55. Upon information and belief Scot Silverstein may be contributorily or comparatively negligent for any harm to the decedent and/or her Estate.
They also falsely claim I never informed medical staff about my mother's heart medication, nothwithstanding their own medication reconciliation (verification) policy calls for a best-effort complete re-verification of medications from all available sources at every transition of care, such as when she went from ED to ICU, and then ICU to floor, when I was not present. Such resources would include, among others: 1) me, via telephone (not used); 2) the patient (apparently this resource was not used); 3) past EHR visit med lists showing the heart medication (also, apparently not used).

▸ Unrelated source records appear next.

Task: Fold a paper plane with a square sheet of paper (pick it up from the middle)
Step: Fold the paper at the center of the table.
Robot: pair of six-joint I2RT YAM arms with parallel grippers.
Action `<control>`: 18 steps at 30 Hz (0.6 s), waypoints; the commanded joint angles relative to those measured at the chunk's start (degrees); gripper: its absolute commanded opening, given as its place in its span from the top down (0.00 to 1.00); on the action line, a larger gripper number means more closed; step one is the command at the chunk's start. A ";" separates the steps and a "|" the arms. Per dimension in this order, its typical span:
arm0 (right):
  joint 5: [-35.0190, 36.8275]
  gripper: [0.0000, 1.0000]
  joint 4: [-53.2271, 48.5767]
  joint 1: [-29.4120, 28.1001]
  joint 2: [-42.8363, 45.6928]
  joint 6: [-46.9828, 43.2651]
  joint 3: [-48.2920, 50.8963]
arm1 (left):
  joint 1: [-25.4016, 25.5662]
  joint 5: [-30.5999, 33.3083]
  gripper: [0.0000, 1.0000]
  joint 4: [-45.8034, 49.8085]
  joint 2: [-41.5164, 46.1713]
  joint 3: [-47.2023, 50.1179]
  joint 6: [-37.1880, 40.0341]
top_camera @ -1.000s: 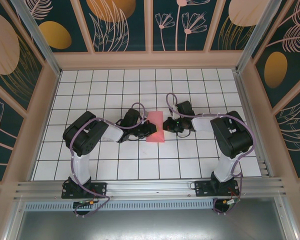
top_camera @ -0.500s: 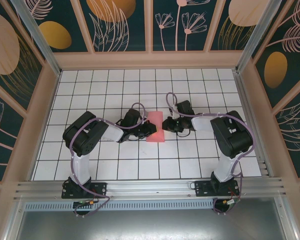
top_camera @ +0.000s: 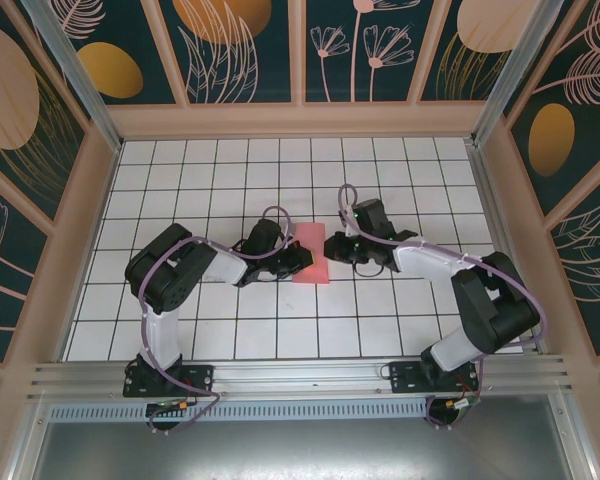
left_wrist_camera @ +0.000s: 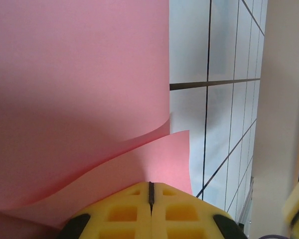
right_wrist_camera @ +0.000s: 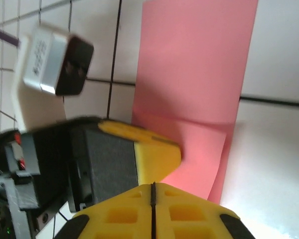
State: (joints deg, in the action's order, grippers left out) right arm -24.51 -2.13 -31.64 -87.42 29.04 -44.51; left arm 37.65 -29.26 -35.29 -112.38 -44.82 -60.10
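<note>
Square sheet of paper (top_camera: 313,256), partly folded, lies mid-surface (top_camera: 230,330) between both arms. Left pincer (top_camera: 298,262) is closed at its left edge, and right pincer (top_camera: 330,246) is closed just beside its right. Thin, floppy and easily creased, it probably wants a light pinch at the middle.

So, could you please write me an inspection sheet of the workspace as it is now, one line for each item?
surface: white tiled table with black grid lines.
job's things: square sheet of paper, pink, folded, lying at the centre; its top layer curls up.
clutter: nothing seen.
fingers: left fingers shut, tips at the paper's edge; right fingers shut, at the opposite edge; whether either holds the paper cannot be told.
cables: purple cables, looped, clear of the paper.
surroundings: dark leaf-print panels; metal rail at the near edge.
</note>
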 commanded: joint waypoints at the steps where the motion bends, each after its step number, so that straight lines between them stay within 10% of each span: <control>1: 2.92 0.95 -2.50 -2.90 -0.21 1.71 0.92 | -0.30 4.63 0.96 7.51 -0.34 2.22 0.53; 18: 1.40 1.00 -1.26 -5.18 -8.70 0.49 -1.24 | -0.31 4.56 1.00 7.42 -0.21 2.37 0.39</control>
State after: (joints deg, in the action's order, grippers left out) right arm -22.44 -3.27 -36.23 -94.94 30.33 -44.25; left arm 37.69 -27.99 -34.68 -111.79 -44.51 -60.10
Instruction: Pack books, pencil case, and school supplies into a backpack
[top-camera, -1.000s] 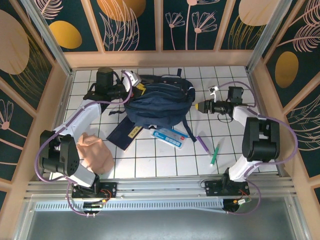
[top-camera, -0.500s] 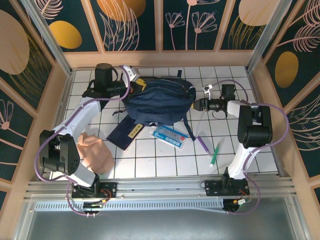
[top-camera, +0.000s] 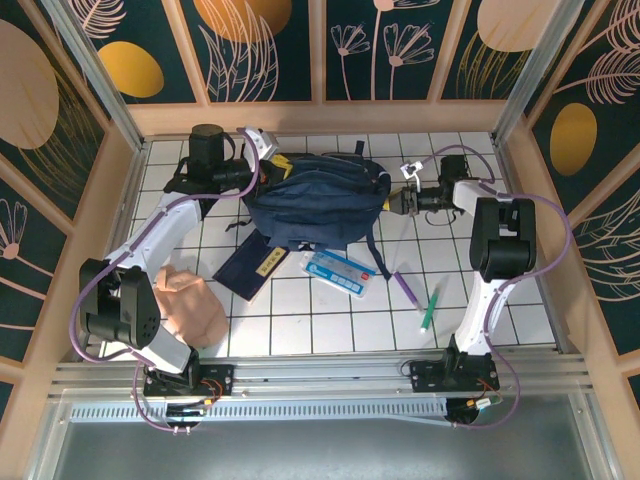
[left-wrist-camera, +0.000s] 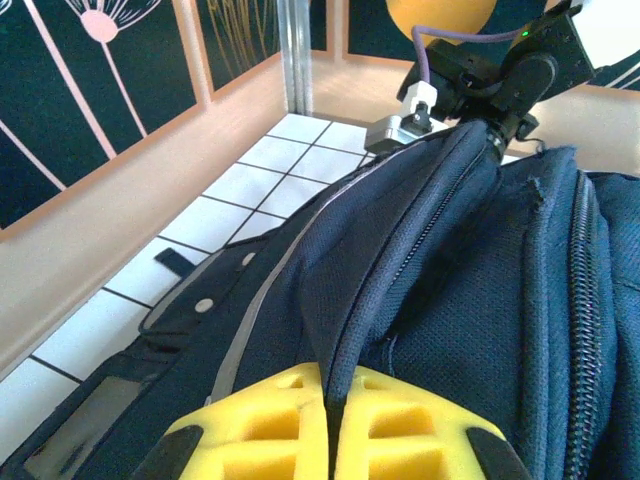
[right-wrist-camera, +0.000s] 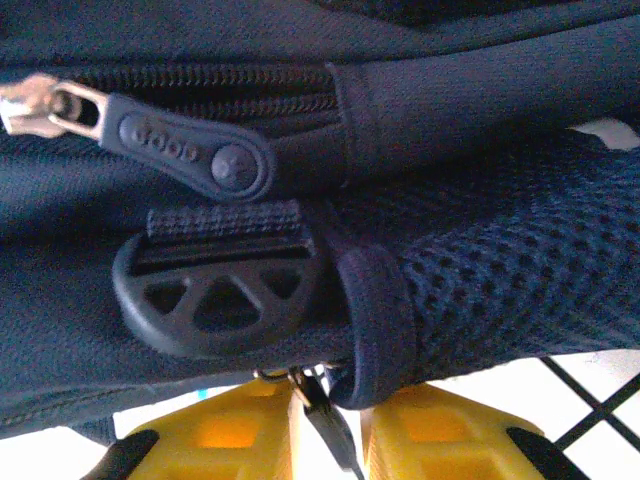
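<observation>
The navy backpack (top-camera: 320, 205) lies at the back middle of the tiled table. My left gripper (top-camera: 272, 168) is at its left end, shut on a fold of navy fabric (left-wrist-camera: 345, 330) beside a zip. My right gripper (top-camera: 393, 200) is pressed to its right end, its yellow fingers (right-wrist-camera: 440, 440) closed narrow around a small black zipper pull (right-wrist-camera: 330, 420) and a fabric loop (right-wrist-camera: 380, 320). The navy book (top-camera: 258, 265) with its yellow label lies in front of the backpack, next to the blue-and-white pencil case (top-camera: 340, 272). A purple pen (top-camera: 407, 288) and a green pen (top-camera: 430, 307) lie front right.
A crumpled peach cloth (top-camera: 190, 305) sits at the front left beside the left arm. Wooden walls (top-camera: 320, 115) enclose the table closely on three sides. A black plastic buckle (right-wrist-camera: 220, 295) and a larger zipper tab (right-wrist-camera: 190, 150) sit just above my right fingers.
My right gripper swung toward the far left onto the backpack's right end and its jaws narrowed. The left gripper and backpack shifted slightly toward the back wall.
</observation>
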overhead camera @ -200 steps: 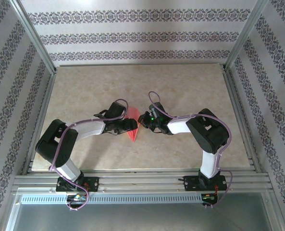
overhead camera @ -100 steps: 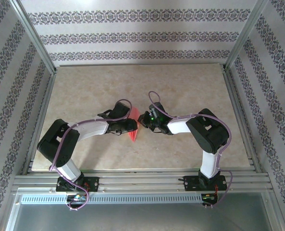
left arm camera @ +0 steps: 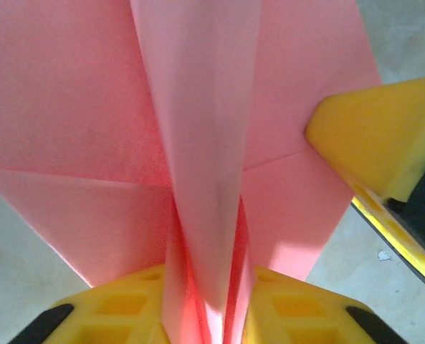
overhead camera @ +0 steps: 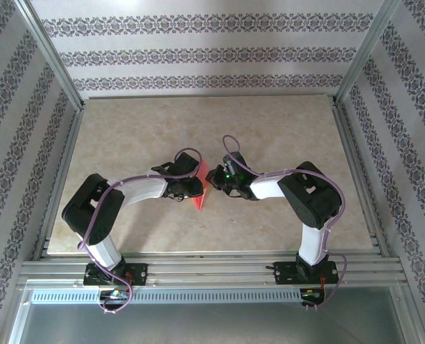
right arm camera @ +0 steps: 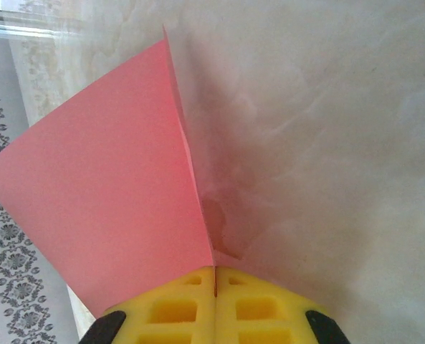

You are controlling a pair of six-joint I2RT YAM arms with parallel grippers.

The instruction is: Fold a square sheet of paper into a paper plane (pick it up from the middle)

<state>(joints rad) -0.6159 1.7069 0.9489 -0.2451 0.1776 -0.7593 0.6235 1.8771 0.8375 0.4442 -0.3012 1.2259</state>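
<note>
The paper plane [overhead camera: 202, 189] stands at the middle of the table [overhead camera: 284, 129], tip toward the near edge. The right claw [right arm camera: 214, 285] is clamped fully on a folded edge, steadying it. The left claw [left arm camera: 205, 308], barely parted, pinches the central ridge, probably to sharpen that crease.

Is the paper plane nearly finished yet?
Nearly, it seems. Done: the paper plane already has a sharp tip and a central ridge. In hand: the left hand pinches the ridge, the right hand is shut on one flap. Left: probably pressing the wings and letting go.
</note>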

As the Abington Hospital filing was signed and verified by their VP "Patient Advocate" / Director of Risk Management Regina Sturgis, considering these cases, I must ask the question if the practice of "blaming the harmed or dead patient" for their harm is a risk management strategy taught in the seminars these folks attend.
Blaming dead patients or their families for harm from medical misadventures is absolutely horrifying. It shows disrespect for the dead and is depraved, especially coming from a hospital, I think any prospective patient would agree.